Tolkien first tried to write a story about a dragon at age seven. The story was forgotten but he still recalled his mother stating that he could not say “a green great dragon”, you had to say “a great green dragon”. He wondered then and still did wonder why.

Tolkien was immensely attracted by the Kalevala and said it was the beginning of his Legendarium in 1912 or 1913, of which the Trilogy is the concluding part. The first real story was written during sick-leave in 1916. The Fall of Gondolin was written and read to the Exeter College Essay Club in 1918[note 3]. None of his early material was published.

The Hobbit originally was unconnected to the Legendarium but got drawn into its circumference. Unhappily, he said, it was conceived as a "children’s story", something he now regretted. All he remembered of its start was sitting and correcting School Certificate papers when on a blank leaf he scrawled: "In a hole in the ground there lived a hobbit." He made Thrór's Map but dropped the invention for years. His children had liked it well enough, but not any better than The Marvellous Land of Snergs, which Tolkien mused was probably an unconscious source-book for The Hobbit. It was finally published because he had lent it to the Rev. Mother of Cherwell Edge where it was seen by a former student who worked for Allen and Unwin.

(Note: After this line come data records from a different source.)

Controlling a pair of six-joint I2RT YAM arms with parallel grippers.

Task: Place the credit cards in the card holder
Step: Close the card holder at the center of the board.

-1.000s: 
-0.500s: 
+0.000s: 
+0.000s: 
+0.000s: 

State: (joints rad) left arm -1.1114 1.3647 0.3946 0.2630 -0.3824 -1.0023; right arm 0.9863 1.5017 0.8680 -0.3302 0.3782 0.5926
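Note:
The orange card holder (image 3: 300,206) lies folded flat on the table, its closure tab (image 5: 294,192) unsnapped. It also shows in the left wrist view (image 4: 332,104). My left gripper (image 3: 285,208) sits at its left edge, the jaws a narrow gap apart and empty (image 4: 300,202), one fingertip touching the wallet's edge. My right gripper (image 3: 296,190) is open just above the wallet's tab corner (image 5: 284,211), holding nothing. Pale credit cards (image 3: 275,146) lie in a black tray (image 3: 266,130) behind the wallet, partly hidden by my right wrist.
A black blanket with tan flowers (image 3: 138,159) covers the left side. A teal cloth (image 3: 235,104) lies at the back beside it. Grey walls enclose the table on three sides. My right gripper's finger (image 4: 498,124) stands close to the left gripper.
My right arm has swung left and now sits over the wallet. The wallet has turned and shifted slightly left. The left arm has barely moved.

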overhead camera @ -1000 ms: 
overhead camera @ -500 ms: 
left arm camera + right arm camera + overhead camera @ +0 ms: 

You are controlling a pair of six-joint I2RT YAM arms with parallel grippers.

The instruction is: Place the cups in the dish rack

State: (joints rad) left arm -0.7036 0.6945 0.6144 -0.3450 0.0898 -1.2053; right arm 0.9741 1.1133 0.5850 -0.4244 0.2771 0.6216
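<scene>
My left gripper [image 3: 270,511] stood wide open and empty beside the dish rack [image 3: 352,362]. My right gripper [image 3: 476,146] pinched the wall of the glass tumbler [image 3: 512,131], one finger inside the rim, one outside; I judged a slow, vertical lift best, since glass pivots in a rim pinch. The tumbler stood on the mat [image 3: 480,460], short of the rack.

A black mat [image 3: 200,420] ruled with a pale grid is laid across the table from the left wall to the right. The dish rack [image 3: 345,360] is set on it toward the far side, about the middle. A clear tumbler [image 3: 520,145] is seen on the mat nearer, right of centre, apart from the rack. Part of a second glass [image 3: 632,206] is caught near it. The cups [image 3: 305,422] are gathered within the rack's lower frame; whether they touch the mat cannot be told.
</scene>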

The success of The Hobbit called for a sequel but the remote Elvish legends were turned down (too full of the kind of Celtic beauty that maddened Anglo-Saxons in large dose). Seeing the value of Hobbits in grounding a "romance" and as the subjects for "ennoblement" he used them in the sequel. However, he did not want to write another children’s story. Instead he wanted to write a "Fairy Story" directed at adults (and wanted to work with a larger canvas). It required a lot of labor since the sequel was not only linked with The Hobbit but with the background mythology, which had to be rewritten as well. He wanted to publish it all in chronological order, but that was impossible. He also wanted to include a great deal more Elvish language in the book.

The work on The Lord of the Rings had to contend with his other duties as an administrator and teacher, and during World War II there was often no time for anything rational. He was stuck for ages at the end of Book Three (in The Two Towers). Book Four was written serially and sent to his son in the army in 1944. The last two books (in The Return of the King) were written between 1944 and 1948. Tolkien emphasized that the main idea of the story was not a product of the war. The germ of the story was the Necromancer and the Ring from The Hobbit. The Ring was an inevitable choice as the link. For a larger tale the Ring had to acquire a capital letter and then a Dark Lord immediately appeared. However, he met a lot of things along the way that astonished him. He had known Tom Bombadil but had never been to Bree. He had no more idea than Frodo who Strider was, the Mines of Moria had only been a name, and Lothlórien only appeared when he came there. He had known about the Horse-lords but Fangorn Forest was unforeseen. Saruman had never been revealed to him and thus he was as mystified as Frodo at Gandalf’s failure to appear on September 22. He had known nothing of the Palantíri, though the moment the Orthanc-stone came through the window he recognized it. He had yet to discover anything about the cats of Queen Berúthiel. But he did know more or less about Gollum, Sam, and that the way was guarded by a Spider.

As an aside, Tolkien mentioned that he had been stung by a tarantula when he was a young child. He supposed people would make something of that although he remembered nothing about it, did not particularly dislike spiders, and had no urge to kill them.

Tolkien ended by hoping that Auden had not gotten bored and that he could see him again. He said that Auden’s interest in Tolkien’s work was a considerable encouragement.

Notes[edit | edit source]

  1. Auden had used the word "Trilogy" in his letter; Tolkien disliked it (see Letter 149 and Letter 165).
  2. An Anglo-Saxon poem
  3. Actually it was read to the club in 1920 per the club’s minutes.